Per giusta causa e senza riconoscimento del preavviso, peraltro.
Si tratta di un principio consolidato nel nostro diritto del lavoro, che una recente sentenza della Corte di Cassazione (file:cass_11005_2020.pdf text:n. 11005 del 9 giugno 2020) ha, però, contribuito a specificare con riguardo ad un caso in cui la gravità dell’inadempimento è risultata particolarmente attenuata: non solo per il “modico valore” dei beni oggetto della sottrazione (due pennelli), ma anche per il fatto che tale sottrazione sia stata solamente “tentata”, poiché il dipendente è stato scoperto al termine del turno.
Ora, questa pronuncia appare particolarmente interessante sia perché conferma che anche una (tentata) sottrazione di beni di modico valore integra una giusta causa di licenziamento, sia perché fornisce un utile chiarimento in tema di onere della prova gravante sul datore, che, come noto, non è sempre agevole in circostanze simili.
Questi i fatti.
All’esito di un controllo a campione svolto dal personale di una società esterna, venivano ritrovati nella borsa del dipendente, al termine del suo turno, due pennelli.
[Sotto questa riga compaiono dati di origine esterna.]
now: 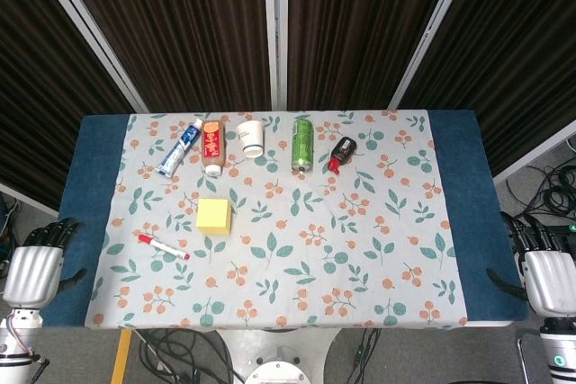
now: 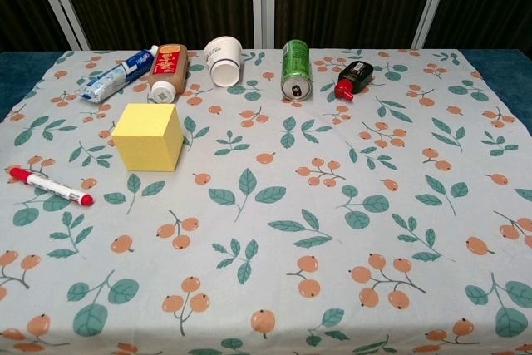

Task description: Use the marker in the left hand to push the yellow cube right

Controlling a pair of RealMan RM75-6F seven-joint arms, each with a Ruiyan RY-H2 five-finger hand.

Attesa la somiglianza a quelli in uso in azienda e presenti nel magazzino della stessa, il datore riteneva tali pennelli di provenienza aziendale, e provvedeva, pertanto, alla contestazione disciplinare. Il datore, dunque, non agiva sulla base di una prova diretta dell’appropriazione, ma di una mera presunzione.
Ciononostante, tanto in sede di difese, quanto nel corso del giudizio di merito, il lavoratore non riusciva a vincere tale presunzione dimostrando o la proprietà dei pennelli (ad esempio mediante produzione dello scontrino di acquisto), o una qualsiasi altra logica alternativa all’ipotesi dell’illecita sottrazione da parte sua dei pennelli a danno dell’azienda ed al fine di trarne un ingiusto profitto.
Nel rigettare il ricorso e confermare la legittimità del licenziamento, la Cassazione precisa che nel caso di specie non si è verificata una inversione dell’onere della prova (che – vale ricordarlo – grava sempre sul datore di lavoro) ma è la logica conseguenza della mancata offerta da parte del ricorrente di una giustificazione plausibile del fatto accertato, dato dal ritrovamento nel proprio zaino di oggetti dal medesimo dichiarati non di sua proprietà, evenienza che ha quale unica alternativa che quegli oggetti si trovassero nello zaino del ricorrente in quanto fosse stato proprio lui ad inserirveli.
Conferma, poi, che una simile condotta è pienamente riconducibile all’ipotesi del furto in azienda che lo stesso contratto collettivo include tra le fattispecie passibili della massima sanzione. Pertanto è corretta la decisione della Corte territoriale che ha ritenuto la stessa idonea a ledere il vincolo fiduciario, inteso come possibilità di affidamento del datore nell’esatto adempimento delle prestazioni future.
In tal senso, infatti, “alcuna rilevanza può essere attribuita all’esiguo valore dei beni sottratti”.
Chi tradisce una volta, quindi, potrebbe tradire di nuovo in futuro?
Pare proprio che la Cassazione la pensi così.